- _What is required_
Pick out the lines below with "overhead" and list them.
=== Begin Enclosure ===
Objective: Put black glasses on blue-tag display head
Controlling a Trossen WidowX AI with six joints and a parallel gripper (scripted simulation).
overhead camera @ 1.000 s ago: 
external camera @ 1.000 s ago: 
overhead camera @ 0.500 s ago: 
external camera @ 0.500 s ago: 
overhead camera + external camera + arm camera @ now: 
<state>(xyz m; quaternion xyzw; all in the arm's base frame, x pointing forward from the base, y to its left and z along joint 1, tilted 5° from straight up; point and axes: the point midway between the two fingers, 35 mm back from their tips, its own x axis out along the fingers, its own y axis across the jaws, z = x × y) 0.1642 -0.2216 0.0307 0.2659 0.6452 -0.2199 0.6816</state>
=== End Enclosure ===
- _Result of the task_
overhead camera @ 1.000 s ago: 
overhead camera @ 0.500 s ago: 
overhead camera + external camera + arm camera @ now: 

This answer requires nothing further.